■ Exercise details: For this exercise, output the line containing "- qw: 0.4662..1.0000" and all lines after it to the end of the records, exactly, with no other content.

(Stored items from a collection)
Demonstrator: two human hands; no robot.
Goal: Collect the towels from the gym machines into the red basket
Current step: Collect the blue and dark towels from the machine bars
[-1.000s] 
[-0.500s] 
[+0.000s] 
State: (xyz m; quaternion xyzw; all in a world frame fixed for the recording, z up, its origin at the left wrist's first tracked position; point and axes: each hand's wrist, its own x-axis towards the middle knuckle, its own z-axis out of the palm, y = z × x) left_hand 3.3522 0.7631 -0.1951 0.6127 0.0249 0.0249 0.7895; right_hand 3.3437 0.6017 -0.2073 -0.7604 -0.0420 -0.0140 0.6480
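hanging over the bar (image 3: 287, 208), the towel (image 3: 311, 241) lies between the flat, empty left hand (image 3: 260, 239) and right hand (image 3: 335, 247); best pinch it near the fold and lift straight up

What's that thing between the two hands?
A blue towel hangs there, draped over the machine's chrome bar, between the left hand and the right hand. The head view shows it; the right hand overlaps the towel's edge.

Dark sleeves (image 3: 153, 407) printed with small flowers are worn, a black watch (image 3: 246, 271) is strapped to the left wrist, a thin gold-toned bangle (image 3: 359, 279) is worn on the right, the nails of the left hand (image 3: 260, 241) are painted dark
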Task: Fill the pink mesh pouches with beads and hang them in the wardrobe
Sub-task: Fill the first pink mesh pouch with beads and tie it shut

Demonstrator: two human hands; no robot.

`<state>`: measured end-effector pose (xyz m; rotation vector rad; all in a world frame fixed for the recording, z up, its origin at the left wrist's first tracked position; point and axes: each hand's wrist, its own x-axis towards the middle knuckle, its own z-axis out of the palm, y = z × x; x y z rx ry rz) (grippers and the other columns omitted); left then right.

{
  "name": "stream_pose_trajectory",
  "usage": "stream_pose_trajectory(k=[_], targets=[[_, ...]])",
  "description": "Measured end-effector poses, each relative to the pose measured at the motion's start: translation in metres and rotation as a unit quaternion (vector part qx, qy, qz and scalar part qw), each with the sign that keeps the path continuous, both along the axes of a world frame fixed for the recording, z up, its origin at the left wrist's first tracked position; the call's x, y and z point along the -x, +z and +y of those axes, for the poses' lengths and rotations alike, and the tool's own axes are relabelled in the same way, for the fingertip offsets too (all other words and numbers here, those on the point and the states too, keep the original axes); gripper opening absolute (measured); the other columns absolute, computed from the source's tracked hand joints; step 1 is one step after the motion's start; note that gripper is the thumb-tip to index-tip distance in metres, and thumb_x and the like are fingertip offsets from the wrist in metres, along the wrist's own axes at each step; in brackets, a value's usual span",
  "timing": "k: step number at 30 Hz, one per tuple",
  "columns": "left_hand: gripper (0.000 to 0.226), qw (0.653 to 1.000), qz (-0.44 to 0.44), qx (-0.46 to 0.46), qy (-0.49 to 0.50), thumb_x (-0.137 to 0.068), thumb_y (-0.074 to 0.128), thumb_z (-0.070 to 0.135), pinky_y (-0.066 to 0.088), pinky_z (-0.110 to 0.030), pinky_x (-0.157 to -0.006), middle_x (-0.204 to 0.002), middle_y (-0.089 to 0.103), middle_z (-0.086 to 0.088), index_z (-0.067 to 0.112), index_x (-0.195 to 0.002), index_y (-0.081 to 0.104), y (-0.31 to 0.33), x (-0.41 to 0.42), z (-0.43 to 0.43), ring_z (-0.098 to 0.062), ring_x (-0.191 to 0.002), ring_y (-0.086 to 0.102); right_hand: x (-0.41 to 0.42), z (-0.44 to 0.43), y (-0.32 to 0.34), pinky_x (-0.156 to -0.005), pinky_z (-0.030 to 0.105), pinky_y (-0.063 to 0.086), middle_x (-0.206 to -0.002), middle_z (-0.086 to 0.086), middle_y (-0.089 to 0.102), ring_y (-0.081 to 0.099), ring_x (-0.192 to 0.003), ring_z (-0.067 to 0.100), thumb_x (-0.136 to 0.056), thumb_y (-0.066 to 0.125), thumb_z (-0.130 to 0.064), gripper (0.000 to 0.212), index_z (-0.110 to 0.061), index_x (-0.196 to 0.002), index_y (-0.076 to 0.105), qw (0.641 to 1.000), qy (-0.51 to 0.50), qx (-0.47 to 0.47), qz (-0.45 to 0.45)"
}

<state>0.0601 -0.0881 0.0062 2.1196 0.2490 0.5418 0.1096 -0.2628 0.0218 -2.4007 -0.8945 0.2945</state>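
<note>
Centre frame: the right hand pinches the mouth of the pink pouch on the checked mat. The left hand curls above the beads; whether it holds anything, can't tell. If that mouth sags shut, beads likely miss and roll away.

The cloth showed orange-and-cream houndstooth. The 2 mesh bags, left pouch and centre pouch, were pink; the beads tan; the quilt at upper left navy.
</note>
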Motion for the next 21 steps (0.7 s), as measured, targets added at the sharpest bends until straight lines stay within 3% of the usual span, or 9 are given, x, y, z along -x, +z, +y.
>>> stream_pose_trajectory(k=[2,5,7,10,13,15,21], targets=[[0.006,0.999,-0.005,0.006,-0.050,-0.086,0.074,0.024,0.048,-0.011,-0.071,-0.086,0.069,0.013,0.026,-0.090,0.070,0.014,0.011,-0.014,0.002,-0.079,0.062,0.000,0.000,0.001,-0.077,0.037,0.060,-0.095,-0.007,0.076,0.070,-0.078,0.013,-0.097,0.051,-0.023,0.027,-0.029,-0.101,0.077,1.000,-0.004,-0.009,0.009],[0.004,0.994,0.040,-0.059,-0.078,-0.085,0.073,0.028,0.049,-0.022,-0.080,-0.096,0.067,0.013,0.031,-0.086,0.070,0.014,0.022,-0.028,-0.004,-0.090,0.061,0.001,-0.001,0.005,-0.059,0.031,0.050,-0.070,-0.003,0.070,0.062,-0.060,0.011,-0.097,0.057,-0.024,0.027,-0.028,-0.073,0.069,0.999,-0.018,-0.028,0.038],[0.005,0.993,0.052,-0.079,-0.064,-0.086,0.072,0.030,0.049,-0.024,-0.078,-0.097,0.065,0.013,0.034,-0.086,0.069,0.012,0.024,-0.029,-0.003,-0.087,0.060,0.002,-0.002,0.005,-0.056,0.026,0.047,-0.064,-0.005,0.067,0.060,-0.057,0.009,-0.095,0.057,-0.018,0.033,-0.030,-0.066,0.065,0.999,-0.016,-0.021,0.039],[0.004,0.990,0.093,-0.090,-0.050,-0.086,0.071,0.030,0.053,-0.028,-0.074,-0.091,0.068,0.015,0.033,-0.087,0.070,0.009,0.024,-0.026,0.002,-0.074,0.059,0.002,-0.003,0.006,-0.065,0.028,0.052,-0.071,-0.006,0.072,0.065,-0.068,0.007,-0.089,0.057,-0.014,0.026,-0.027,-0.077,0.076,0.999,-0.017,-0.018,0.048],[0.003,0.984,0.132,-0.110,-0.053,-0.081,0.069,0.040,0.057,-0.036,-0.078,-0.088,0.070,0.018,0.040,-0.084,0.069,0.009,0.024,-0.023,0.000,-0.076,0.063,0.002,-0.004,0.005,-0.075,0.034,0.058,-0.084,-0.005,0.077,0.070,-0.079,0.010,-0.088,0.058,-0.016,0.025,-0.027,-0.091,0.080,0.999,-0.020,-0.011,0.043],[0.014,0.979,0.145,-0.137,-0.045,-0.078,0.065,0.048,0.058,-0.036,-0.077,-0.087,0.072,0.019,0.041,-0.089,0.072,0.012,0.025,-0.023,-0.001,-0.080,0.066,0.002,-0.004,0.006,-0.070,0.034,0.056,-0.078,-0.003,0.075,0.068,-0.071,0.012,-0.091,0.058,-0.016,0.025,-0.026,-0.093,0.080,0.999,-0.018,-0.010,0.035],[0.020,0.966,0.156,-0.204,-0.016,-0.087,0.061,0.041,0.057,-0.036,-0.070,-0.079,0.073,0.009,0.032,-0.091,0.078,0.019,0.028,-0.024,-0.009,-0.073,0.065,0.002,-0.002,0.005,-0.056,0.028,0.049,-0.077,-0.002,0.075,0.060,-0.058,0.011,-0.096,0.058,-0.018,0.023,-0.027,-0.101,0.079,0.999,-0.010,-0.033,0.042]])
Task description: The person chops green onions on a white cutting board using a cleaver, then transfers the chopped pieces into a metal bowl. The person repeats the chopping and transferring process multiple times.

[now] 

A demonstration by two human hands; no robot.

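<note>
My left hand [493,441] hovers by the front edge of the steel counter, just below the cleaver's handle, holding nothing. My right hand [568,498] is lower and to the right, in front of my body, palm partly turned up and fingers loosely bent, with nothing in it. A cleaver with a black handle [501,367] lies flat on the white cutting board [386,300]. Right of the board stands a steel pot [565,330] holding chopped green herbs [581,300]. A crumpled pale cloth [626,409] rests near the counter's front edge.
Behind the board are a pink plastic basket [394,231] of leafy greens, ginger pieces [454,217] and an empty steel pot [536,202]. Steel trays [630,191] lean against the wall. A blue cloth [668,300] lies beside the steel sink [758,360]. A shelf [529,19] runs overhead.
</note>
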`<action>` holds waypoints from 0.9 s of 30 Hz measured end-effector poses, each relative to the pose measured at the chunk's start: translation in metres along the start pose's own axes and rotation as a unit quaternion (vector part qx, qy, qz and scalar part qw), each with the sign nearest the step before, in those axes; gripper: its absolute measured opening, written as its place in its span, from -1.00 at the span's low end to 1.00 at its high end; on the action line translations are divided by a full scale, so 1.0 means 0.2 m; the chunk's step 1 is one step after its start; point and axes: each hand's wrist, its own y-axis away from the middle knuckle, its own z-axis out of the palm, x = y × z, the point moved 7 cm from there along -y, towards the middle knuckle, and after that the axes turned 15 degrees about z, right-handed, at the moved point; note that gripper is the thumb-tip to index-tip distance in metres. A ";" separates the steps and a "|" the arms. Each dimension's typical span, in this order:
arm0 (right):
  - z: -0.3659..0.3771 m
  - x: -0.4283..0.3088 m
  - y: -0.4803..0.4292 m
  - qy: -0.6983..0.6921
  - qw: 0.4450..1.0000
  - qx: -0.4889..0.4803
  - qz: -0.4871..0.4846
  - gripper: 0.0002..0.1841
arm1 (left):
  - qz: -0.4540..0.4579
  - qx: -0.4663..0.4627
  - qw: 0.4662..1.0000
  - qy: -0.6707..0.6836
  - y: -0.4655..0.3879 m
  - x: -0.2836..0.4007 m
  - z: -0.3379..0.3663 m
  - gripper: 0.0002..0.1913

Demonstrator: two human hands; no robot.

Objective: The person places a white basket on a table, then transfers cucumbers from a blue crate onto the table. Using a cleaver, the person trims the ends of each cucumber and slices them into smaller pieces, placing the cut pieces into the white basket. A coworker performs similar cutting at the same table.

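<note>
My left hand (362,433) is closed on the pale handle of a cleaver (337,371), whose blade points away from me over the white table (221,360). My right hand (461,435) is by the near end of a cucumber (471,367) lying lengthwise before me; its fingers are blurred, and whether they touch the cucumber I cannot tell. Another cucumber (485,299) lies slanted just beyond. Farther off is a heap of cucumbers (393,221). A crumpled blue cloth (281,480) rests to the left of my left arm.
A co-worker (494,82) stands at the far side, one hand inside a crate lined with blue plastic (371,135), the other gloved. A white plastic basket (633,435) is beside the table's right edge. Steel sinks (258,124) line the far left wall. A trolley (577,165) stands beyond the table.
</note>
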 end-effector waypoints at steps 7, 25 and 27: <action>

■ Response to this task:
  - qw: 0.4662..1.0000
  - qy: -0.6707..0.6836
  - y: -0.4655..0.3879 m
  - x: -0.2836..0.4007 m
  - z: -0.3379..0.3663 m
  - gripper: 0.0002..0.1913

Demonstrator: two human hands; no robot.

Objective: The person places a white basket on a table, then transfers cucumbers from a blue crate onto the table. Using a cleaver, the person trims the ends of each cucumber and slices them into smaller pieces, placing the cut pieces into the white basket. A coworker performs similar cutting at the same table.

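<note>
My left hand (362,433) is closed on the pale handle of a cleaver (337,371), whose blade points away from me over the white table (221,360). My right hand (461,435) is by the near end of a cucumber (471,367) lying lengthwise before me; its fingers are blurred, and whether they touch the cucumber I cannot tell. Another cucumber (485,299) lies slanted just beyond. Farther off is a heap of cucumbers (393,221). A crumpled blue cloth (281,480) rests to the left of my left arm.
A co-worker (494,82) stands at the far side, one hand inside a crate lined with blue plastic (371,135), the other gloved. A white plastic basket (633,435) is beside the table's right edge. Steel sinks (258,124) line the far left wall. A trolley (577,165) stands beyond the table.
</note>
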 end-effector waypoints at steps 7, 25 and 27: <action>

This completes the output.